The Bahamas is a constitutional, parliamentary democracy. As a fully independent member of the British Commonwealth of Nations, the nominal Head of State is Queen Elizabeth II, represented in The Bahamas by an appointed Governor General. The Head of Government is the Prime Minister. The 1973 Bahamian Constitution was enacted by a Parliament composed of the Senate and the House of Assembly.

The House of Assembly (Lower House) consists of 40 members, elected by the constituency every 5 years on the basis of universal adult suffrage. The Senate (Upper House) consists of 16 members, nine of whom are appointed on the advice of the Prime Minister, four on the advice of the Leader of the Opposition and three on the advice of the Prime Minister in consultation with the Leader of the Opposition. The Parliament performs all major legislative functions. The leader of the majority party serves as Prime Minister. The Cabinet, which answers to the House of Assembly, consists of the Prime Minister, a Deputy Prime Minister, an Attorney General, and other Ministers of executive departments.

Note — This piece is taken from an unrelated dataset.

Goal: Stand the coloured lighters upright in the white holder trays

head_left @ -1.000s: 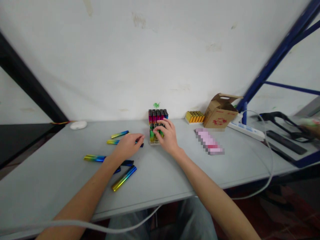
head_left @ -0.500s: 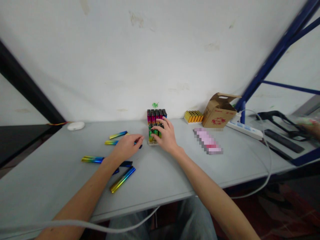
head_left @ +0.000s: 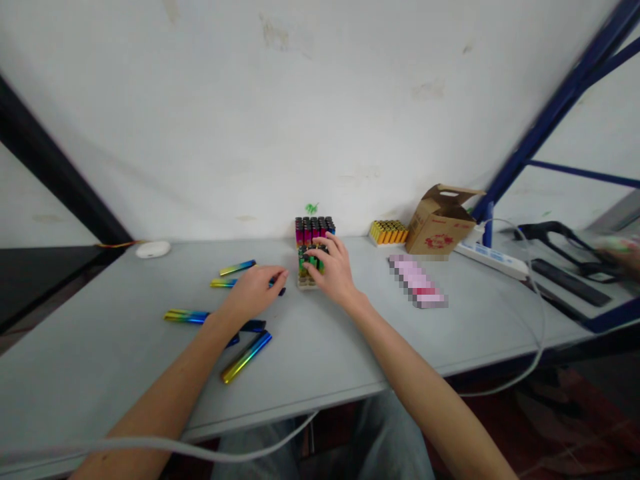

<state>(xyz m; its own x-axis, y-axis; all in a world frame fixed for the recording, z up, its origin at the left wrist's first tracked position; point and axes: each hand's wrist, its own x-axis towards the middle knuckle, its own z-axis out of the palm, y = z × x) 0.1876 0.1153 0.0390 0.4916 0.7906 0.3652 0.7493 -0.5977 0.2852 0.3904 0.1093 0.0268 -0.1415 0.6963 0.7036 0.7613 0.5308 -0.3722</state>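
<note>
My right hand [head_left: 334,270] reaches over a pale tray [head_left: 307,287] of green lighters with dark tops. Its thumb and forefinger close around a green lighter [head_left: 313,259] at the tray's front part, where several sockets show bare. My left hand [head_left: 260,288] hovers left of the tray with thumb and fingers pressed together; whatever they hold, if anything, is hidden. Beneath and around that hand lie shiny blue-to-yellow tubes [head_left: 246,357], some partly covered by the hand and forearm.
Behind the tray stand magenta lighters [head_left: 314,230] with dark tops. Yellow cylinders [head_left: 389,232] fill another tray by a brown carton [head_left: 440,223]. A blurred pink item [head_left: 417,280], a power strip [head_left: 493,260] and a white case [head_left: 153,249] lie on the table. A cable crosses the front edge.
My right thumb and forefinger have shifted slightly at the green lighters, and more of the tray's front sockets show. My left hand stays nearly still. The view has moved a little.
</note>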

The judiciary consists of a Supreme Court, a Court of Appeals, and various Magistrates' Courts, with the right to appeal to Her Majesty's Privy Council in the United Kingdom. The Chief Justice of the Supreme Court is appointed by the Governor General on the advice of the Prime Minister and the Leader of the Opposition.

In January 1993, the government instituted a form of local government for the Family Islands (Bahamian islands beyond New Providence) by appointing individuals to local licensing boards. Commissioners, who formerly served as administrators for the Family Islands, now serve as secretaries to these boards in addition to their duties as local magistrates.